▶ **What is expected**
The response must consist of all the entries, duplicated without alteration.

START Exercise material

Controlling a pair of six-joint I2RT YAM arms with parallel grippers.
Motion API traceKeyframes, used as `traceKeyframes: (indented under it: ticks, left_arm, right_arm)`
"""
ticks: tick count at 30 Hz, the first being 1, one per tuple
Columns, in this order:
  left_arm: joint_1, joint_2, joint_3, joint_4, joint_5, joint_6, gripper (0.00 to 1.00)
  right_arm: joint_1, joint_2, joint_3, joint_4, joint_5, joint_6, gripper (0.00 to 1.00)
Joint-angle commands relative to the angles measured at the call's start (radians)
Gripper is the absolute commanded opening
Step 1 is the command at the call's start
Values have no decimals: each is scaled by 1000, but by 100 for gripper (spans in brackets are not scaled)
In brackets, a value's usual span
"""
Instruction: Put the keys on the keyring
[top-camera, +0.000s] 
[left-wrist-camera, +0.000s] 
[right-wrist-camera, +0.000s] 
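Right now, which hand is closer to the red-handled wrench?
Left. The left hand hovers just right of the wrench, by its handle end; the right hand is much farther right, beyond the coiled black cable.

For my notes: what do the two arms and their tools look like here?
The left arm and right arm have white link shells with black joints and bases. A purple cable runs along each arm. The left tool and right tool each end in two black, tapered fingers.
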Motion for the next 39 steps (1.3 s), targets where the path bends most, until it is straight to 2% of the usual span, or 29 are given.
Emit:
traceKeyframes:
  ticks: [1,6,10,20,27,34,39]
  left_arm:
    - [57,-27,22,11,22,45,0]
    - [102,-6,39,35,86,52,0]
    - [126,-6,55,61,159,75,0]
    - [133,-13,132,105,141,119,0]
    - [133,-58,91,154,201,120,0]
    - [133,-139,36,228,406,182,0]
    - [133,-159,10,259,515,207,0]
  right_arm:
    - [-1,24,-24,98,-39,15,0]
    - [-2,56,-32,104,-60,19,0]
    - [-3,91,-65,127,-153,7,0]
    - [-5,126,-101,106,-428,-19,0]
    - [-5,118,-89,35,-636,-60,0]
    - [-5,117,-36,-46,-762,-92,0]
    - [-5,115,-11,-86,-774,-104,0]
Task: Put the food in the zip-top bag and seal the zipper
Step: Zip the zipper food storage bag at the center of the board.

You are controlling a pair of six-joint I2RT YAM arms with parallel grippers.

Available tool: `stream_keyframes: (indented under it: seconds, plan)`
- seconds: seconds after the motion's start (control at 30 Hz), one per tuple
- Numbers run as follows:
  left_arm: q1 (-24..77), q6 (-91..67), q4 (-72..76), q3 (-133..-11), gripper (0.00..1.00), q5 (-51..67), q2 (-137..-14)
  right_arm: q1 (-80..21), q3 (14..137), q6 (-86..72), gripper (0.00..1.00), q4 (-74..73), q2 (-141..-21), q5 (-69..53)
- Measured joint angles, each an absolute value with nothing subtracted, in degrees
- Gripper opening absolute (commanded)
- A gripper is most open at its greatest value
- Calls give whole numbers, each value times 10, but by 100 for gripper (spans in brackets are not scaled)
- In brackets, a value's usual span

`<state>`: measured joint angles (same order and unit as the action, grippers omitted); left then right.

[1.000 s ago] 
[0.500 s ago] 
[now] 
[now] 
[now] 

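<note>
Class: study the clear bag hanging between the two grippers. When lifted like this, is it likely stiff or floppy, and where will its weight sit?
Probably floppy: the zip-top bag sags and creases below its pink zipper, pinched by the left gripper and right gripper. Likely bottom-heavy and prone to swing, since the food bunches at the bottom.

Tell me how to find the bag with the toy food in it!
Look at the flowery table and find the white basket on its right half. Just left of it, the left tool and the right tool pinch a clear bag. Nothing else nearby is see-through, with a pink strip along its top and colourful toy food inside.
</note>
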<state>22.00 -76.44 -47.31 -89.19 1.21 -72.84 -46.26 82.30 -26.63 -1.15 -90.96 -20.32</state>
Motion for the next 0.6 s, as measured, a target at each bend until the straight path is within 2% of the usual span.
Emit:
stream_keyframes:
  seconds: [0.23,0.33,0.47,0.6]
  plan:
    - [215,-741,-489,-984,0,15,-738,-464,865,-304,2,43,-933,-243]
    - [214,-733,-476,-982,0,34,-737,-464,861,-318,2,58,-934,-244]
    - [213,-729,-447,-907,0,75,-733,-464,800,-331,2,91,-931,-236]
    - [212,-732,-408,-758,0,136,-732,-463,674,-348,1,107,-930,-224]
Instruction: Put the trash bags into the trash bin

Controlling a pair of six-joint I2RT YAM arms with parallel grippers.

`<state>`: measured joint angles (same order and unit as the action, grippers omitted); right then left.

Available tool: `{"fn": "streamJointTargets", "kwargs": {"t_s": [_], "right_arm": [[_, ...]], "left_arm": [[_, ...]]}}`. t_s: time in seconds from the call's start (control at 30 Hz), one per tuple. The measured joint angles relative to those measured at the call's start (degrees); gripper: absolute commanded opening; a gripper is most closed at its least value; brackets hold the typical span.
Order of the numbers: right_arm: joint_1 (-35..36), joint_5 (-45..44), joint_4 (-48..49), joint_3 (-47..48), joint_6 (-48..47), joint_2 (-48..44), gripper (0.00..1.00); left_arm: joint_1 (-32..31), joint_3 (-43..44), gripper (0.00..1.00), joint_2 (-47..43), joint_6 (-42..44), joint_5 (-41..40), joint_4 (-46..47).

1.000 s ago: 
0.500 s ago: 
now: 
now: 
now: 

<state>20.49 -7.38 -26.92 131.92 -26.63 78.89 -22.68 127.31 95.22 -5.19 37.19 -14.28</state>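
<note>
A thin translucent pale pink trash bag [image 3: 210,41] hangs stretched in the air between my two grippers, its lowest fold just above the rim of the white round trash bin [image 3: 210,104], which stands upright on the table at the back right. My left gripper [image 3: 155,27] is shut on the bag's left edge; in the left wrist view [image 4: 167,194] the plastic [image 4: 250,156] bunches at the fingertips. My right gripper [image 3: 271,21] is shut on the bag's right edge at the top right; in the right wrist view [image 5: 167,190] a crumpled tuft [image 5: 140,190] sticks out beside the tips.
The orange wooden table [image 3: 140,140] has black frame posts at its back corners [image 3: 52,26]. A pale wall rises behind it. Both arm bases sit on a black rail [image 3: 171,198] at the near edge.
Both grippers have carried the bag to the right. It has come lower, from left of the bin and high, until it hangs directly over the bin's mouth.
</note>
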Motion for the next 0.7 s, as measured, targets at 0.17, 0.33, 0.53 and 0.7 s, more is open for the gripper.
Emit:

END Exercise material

▶ **Written solution**
Controlling a pair of six-joint I2RT YAM arms with parallel grippers.
Motion API traceKeyframes, used as `traceKeyframes: (indented under it: ticks, left_arm, right_arm)`
"""
ticks: tick count at 30 Hz, the first being 1, one per tuple
Columns, in this order:
  left_arm: joint_1, joint_2, joint_3, joint_4, joint_5, joint_6, gripper (0.00 to 1.00)
  right_arm: joint_1, joint_2, joint_3, joint_4, joint_5, joint_6, gripper (0.00 to 1.00)
Joint-angle commands relative to the angles measured at the call's start (radians)
Gripper is the absolute commanded opening
Step 1 is the command at the call's start
Values have no decimals: each is scaled by 1000, but by 100 for gripper (spans in brackets are not scaled)
In brackets, a value's usual span
"""
Instruction: Put the keys on the keyring
[top-camera, +0.000s] 
[left-wrist-camera, +0.000s] 
[right-wrist-camera, +0.000s] 
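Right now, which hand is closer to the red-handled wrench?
Left. The left hand hovers just right of the wrench, by its handle end; the right hand is much farther right, beyond the coiled black cable.

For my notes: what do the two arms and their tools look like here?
The left arm and right arm have white link shells with black joints and bases. A purple cable runs along each arm. The left tool and right tool each end in two black, tapered fingers.
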Motion for the next 39 steps (1.3 s), targets where the path bends most, until it is straight to 2% of the usual span, or 29 are given.
Emit:
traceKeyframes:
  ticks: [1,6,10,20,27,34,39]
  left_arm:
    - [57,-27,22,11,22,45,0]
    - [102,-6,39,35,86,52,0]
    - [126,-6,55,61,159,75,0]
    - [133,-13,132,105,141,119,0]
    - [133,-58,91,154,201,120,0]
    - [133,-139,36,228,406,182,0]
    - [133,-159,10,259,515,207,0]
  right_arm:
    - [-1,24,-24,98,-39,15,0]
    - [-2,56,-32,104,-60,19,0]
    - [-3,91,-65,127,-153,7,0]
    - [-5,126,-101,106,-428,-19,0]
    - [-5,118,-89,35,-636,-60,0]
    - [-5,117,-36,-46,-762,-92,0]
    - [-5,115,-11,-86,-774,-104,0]
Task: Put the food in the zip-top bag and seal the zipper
Step: Zip the zipper food storage bag at the center of the board.

You are controlling a pair of six-joint I2RT YAM arms with parallel grippers.

Available tool: `stream_keyframes: (indented under it: seconds, plan)`
- seconds: seconds after the motion's start (control at 30 Hz), one per tuple
- Numbers run as follows:
  left_arm: q1 (-24..77), q6 (-91..67), q4 (-72..76), q3 (-133..-11), gripper (0.00..1.00), q5 (-51..67), q2 (-137..-14)
  right_arm: q1 (-80..21), q3 (14..137), q6 (-86..72), gripper (0.00..1.00), q4 (-74..73), q2 (-141..-21), q5 (-69..53)
- Measured joint angles, each an absolute value with nothing subtracted, in degrees
- Gripper opening absolute (commanded)
- A gripper is most open at its greatest value
- Calls give whole numbers, each value times 10, but by 100 for gripper (spans in brackets are not scaled)
- In brackets, a value's usual span

`<state>`: measured joint angles (same order and unit as the action, grippers omitted); left then right.

[1.000 s ago] 
[0.500 s ago] 
[now] 
[now] 
[now] 

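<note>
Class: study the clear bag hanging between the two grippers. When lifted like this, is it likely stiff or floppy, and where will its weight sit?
Probably floppy: the zip-top bag sags and creases below its pink zipper, pinched by the left gripper and right gripper. Likely bottom-heavy and prone to swing, since the food bunches at the bottom.

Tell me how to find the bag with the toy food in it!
Look at the flowery table and find the white basket on its right half. Just left of it, the left tool and the right tool pinch a clear bag. Nothing else nearby is see-through, with a pink strip along its top and colourful toy food inside.
</note>
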<state>22.00 -76.44 -47.31 -89.19 1.21 -72.84 -46.26 82.30 -26.63 -1.15 -90.96 -20.32</state>
Motion for the next 0.6 s, as measured, a target at each bend until the straight path is within 2% of the usual span.
Emit:
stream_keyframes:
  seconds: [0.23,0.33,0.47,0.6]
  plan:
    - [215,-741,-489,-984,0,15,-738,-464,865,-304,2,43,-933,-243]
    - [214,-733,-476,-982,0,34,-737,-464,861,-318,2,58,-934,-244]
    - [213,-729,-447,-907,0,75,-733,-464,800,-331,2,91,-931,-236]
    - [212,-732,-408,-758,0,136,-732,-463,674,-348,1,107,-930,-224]
Instruction: Put the trash bags into the trash bin

Controlling a pair of six-joint I2RT YAM arms with parallel grippers.

`<state>`: measured joint angles (same order and unit as the action, grippers omitted); right then left.

Available tool: `{"fn": "streamJointTargets", "kwargs": {"t_s": [_], "right_arm": [[_, ...]], "left_arm": [[_, ...]]}}`. t_s: time in seconds from the call's start (control at 30 Hz), one per tuple. The measured joint angles relative to those measured at the call's start (degrees); gripper: absolute commanded opening; a gripper is most closed at its least value; brackets hold the typical span.
Order of the numbers: right_arm: joint_1 (-35..36), joint_5 (-45..44), joint_4 (-48..49), joint_3 (-47..48), joint_6 (-48..47), joint_2 (-48..44), gripper (0.00..1.00); left_arm: joint_1 (-32..31), joint_3 (-43..44), gripper (0.00..1.00), joint_2 (-47..43), joint_6 (-42..44), joint_5 (-41..40), joint_4 (-46..47).

1.000 s ago: 
0.500 s ago: 
now: 
now: 
now: 

<state>20.49 -7.38 -26.92 131.92 -26.63 78.89 -22.68 127.31 95.22 -5.19 37.19 -14.28</state>
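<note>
A thin translucent pale pink trash bag [image 3: 210,41] hangs stretched in the air between my two grippers, its lowest fold just above the rim of the white round trash bin [image 3: 210,104], which stands upright on the table at the back right. My left gripper [image 3: 155,27] is shut on the bag's left edge; in the left wrist view [image 4: 167,194] the plastic [image 4: 250,156] bunches at the fingertips. My right gripper [image 3: 271,21] is shut on the bag's right edge at the top right; in the right wrist view [image 5: 167,190] a crumpled tuft [image 5: 140,190] sticks out beside the tips.
The orange wooden table [image 3: 140,140] has black frame posts at its back corners [image 3: 52,26]. A pale wall rises behind it. Both arm bases sit on a black rail [image 3: 171,198] at the near edge.
Both grippers have carried the bag to the right. It has come lower, from left of the bin and high, until it hangs directly over the bin's mouth.
</note>
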Motion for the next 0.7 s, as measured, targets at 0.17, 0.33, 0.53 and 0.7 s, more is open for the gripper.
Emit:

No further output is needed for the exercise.